Mutagenesis of retroviral vectors transducing human β-globin gene and β-globin locus control region derivatives results in stable transmission of an active transcriptional structure

Retrovirus-mediated gene transfer of the human β-globin gene into hematopoietic stem cells is an attractive approach to the therapy of human β-globin gene disorders. However, expression of the transduced β-globin gene linked to its proximal cis-acting sequences (-0.8 to +0.3 kb from the cap site) is considerably below the level required for a significant therapeutic effect.

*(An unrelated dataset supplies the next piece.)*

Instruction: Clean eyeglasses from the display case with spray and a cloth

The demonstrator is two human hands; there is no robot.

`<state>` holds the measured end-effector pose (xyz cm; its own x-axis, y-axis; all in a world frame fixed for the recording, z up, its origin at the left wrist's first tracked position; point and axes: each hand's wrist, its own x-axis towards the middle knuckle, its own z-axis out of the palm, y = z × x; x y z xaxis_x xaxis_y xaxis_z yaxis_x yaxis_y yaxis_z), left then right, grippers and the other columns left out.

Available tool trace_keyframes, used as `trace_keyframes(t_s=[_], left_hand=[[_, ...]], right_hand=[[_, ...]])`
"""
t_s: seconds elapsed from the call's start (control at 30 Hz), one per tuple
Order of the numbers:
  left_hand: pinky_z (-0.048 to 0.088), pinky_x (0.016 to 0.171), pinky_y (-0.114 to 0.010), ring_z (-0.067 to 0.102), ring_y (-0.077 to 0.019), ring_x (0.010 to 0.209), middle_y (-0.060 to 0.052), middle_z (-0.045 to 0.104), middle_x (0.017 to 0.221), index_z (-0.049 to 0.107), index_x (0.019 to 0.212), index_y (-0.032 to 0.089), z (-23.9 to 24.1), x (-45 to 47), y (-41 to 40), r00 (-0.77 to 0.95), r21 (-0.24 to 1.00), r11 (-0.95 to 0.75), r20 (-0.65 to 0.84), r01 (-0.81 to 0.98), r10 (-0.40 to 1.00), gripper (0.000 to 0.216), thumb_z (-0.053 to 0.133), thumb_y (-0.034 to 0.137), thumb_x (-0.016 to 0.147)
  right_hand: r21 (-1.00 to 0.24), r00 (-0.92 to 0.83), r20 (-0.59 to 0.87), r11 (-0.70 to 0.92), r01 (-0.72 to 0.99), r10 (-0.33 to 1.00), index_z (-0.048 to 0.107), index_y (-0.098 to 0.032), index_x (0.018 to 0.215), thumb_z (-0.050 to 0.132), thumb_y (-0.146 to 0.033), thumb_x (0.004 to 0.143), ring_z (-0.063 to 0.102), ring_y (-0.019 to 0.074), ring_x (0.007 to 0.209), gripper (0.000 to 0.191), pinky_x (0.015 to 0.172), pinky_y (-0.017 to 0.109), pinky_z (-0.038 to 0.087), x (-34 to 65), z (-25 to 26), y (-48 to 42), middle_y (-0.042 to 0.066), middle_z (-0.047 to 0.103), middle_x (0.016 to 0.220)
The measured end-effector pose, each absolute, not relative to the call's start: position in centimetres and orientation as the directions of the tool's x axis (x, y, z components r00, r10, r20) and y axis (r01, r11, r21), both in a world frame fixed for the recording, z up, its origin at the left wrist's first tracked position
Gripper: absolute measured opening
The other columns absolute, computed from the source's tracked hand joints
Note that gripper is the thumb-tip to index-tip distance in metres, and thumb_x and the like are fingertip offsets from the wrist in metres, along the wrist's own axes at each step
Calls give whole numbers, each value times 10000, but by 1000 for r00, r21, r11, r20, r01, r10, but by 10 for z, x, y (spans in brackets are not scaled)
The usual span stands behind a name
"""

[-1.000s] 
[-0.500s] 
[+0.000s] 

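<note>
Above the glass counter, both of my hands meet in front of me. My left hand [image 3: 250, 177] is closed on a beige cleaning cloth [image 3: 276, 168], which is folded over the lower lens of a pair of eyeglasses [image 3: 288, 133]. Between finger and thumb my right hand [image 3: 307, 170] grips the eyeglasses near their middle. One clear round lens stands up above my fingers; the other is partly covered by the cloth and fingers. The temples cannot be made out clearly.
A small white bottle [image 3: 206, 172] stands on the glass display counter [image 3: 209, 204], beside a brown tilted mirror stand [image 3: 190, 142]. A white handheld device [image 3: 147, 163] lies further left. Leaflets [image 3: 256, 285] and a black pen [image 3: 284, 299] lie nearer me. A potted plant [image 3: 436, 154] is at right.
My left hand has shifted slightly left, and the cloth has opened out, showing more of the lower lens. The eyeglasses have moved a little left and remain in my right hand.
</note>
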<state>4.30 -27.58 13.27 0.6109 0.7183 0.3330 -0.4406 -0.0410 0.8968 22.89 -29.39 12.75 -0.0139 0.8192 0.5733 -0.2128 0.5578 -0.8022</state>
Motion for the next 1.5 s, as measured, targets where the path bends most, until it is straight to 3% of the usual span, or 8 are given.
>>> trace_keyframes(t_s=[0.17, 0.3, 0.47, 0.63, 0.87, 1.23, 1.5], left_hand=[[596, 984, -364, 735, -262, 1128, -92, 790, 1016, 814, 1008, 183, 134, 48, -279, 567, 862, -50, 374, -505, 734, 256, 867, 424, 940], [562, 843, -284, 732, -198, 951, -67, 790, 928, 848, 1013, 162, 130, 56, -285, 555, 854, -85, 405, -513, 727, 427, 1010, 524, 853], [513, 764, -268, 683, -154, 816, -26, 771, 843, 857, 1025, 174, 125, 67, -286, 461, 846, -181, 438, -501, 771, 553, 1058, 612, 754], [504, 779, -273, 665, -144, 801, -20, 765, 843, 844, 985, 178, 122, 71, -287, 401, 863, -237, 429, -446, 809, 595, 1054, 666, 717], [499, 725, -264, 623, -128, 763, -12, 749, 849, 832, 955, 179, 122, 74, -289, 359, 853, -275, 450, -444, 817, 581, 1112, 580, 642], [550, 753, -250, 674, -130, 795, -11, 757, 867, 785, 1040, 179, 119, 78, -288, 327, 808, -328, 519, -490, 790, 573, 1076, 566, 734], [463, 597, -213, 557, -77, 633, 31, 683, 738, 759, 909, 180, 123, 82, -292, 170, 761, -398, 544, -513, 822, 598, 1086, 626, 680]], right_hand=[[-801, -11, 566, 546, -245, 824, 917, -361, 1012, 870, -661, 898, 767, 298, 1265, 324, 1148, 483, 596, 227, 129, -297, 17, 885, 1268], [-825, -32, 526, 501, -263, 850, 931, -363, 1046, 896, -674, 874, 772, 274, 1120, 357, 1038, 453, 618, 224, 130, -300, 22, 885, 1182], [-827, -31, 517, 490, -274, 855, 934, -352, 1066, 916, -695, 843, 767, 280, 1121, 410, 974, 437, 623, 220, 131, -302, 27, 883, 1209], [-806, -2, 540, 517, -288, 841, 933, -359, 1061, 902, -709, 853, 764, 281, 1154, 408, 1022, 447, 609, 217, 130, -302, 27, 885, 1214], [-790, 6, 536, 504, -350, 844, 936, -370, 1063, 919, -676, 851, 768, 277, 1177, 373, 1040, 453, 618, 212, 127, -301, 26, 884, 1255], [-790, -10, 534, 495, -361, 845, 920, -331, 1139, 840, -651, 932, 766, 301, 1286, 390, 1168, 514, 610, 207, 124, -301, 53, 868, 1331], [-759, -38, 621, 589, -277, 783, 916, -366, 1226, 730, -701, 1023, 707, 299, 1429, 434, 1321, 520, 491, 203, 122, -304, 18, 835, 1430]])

The discovery of the β-locus control region β-LCR), organized in four major DNase I hypersensitive sites far upstream of the human β-like globin gene cluster, provided a potential means to achieve a high level of expression of a linked human β-globin gene, but initial attempts to incorporate β-LCR derivatives in retroviral vectors resulted in the production of low-titer viruses with multiple rearrangements of the transmitted proviral structures. We now describe how extensive mutagenesis of the transduced β-globin gene, eliminating a 372 bp intronic segment and multiple reverse polyadenylation and splicing signals, increases viral titer significantly and restores stability of proviral transmission upon infection of cell lines and bone marrow-repopulating cells. These optimized vectors have enabled us to analyze the expression properties of various retrovirally transduced β-LCR derivatives in dimethylsulfoxide-induced murine erythroleukemia cells and to achieve ratios of human β-globin/murine β(maj)-globin mRNA, on a per gene basis, as high as 80%.